North America capital expenditures for the current quarter comprised $127 million on exploration and $145 million on development activities included the drilling of 34 net gas wells and 7 net oil wells. Expenditures in the North Sea during the second quarter were comprised of $51 million of exploration spending and development spending of $235 million, which included the ongoing development of the Tweedsmuir field in addition to $44 million for net acquisitions. In Southeast Asia, capital expenditures of $74 million included $10 million of exploration spending and development spending of $64 million on South Angsi in Block PM-305 and Block PM 3. In Trinidad, second quarter expenditures included $7 million of exploration spending and development spending of $4 million. There have been no significant changes in the Company's outlook for the major projects underway as discussed in the Outlook for 2005 section of the Company's December 31, 2004 MD&A.

Long-term debt and liquidity

At June 30, 2005, Talisman's long-term debt was $2.7 billion, up from $2.5 billion at year-end.

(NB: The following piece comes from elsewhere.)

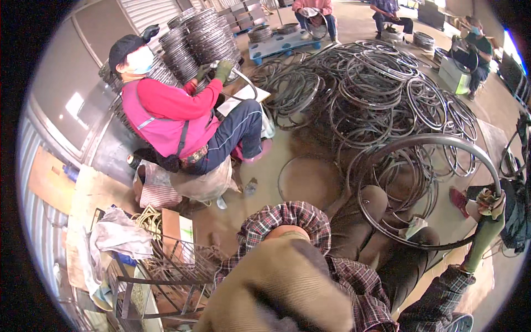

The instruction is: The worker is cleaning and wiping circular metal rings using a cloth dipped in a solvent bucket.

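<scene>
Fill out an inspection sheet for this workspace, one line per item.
Surface: bare concrete floor, dusty.
Job's things: large grey metal wheel rim standing upright over the wearer's knees.
Clutter: sprawling heap of dark metal rims; stacked rims; wire crate with rags.
Hands: gloved right hand grips the rim's right edge; gloved left hand close to camera, blurred, hold unclear.
Cables: nothing seen.
Surroundings: seated worker in red and pink handling a rim; more seated workers at the far side.
</scene>
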`<state>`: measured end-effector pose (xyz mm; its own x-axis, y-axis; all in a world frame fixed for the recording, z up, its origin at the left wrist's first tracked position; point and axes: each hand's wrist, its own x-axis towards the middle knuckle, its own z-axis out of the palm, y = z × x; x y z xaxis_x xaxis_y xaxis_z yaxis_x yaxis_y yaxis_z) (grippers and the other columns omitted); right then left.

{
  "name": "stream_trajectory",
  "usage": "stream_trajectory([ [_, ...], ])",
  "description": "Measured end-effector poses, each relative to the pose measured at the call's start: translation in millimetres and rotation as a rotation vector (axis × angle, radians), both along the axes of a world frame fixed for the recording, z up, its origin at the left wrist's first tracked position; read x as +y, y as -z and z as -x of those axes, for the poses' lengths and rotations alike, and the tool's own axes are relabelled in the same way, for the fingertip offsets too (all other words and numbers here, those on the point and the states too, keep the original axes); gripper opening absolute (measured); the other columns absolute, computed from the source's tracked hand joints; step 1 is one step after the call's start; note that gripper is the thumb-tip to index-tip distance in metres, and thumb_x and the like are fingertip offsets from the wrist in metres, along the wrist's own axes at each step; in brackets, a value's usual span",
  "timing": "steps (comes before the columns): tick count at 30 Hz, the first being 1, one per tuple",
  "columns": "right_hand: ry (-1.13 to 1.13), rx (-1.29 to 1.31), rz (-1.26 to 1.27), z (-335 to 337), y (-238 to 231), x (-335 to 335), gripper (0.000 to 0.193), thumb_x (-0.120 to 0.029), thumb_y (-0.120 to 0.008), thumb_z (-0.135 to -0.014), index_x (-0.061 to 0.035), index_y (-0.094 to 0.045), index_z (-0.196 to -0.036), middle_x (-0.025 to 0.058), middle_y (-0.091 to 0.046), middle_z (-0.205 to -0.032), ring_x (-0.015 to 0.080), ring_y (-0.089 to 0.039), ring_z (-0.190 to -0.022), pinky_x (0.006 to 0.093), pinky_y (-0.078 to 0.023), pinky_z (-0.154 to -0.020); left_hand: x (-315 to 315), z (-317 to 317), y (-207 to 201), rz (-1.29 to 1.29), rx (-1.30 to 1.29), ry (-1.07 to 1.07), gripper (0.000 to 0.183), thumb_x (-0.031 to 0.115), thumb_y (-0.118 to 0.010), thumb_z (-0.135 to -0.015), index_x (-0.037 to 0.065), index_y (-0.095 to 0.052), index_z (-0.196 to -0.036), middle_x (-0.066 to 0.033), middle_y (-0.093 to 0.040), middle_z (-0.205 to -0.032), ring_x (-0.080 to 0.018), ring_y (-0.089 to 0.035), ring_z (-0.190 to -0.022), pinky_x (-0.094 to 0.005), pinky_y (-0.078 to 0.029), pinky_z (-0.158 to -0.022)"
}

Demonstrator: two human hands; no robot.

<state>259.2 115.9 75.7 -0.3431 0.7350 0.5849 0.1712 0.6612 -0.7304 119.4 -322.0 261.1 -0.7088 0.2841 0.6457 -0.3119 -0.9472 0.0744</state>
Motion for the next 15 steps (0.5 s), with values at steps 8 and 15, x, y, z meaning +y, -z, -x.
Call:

This increase resulted primarily from the repurchase of eight million common shares and the acquisitions in Norway, partially offset by cash provided by operating activities in excess of exploration and development capital expenditures.

In May of 2005, the Company completed a US $375 million offering of 5.125% notes due May 15, 2015 and a US $125 million offering of 5.75% notes due May 15, 2035. Interest on both notes is payable semi-annually in arrears on May 15 and November 15 of each year. Proceeds from the notes were used to repay existing bank credit facilities. In order to hedge a portion of the fair value risk associated with the US $375 million 5.125% note due 2015, the Company entered into fixed to floating interest rate swap contracts with a total notional amount of US $300 million that expire on May 15, 2015. These swap contracts require Talisman to pay interest at a rate of three-month USD Libor plus 0.433% while receiving payments of 5.125% semi-annually.

At quarter end, debt to debt plus book equity was 35%, down from 38% at the end of March 2005.

During the first quarter of this year, the Company repurchased a total of 8,016,400 common shares under its normal course issuer bid (NCIB) at an average price of $37.35 per share. In March of this year, the Company renewed its NCIB to permit the purchase of up to 18,437,285 common shares, representing 5% of the total common shares outstanding at the time of the renewal. 949,200 of the total were repurchased under the renewed NCIB. A copy of the Notice of Intention to Make a Normal Course Issuer Bid may be obtained without charge from Talisman.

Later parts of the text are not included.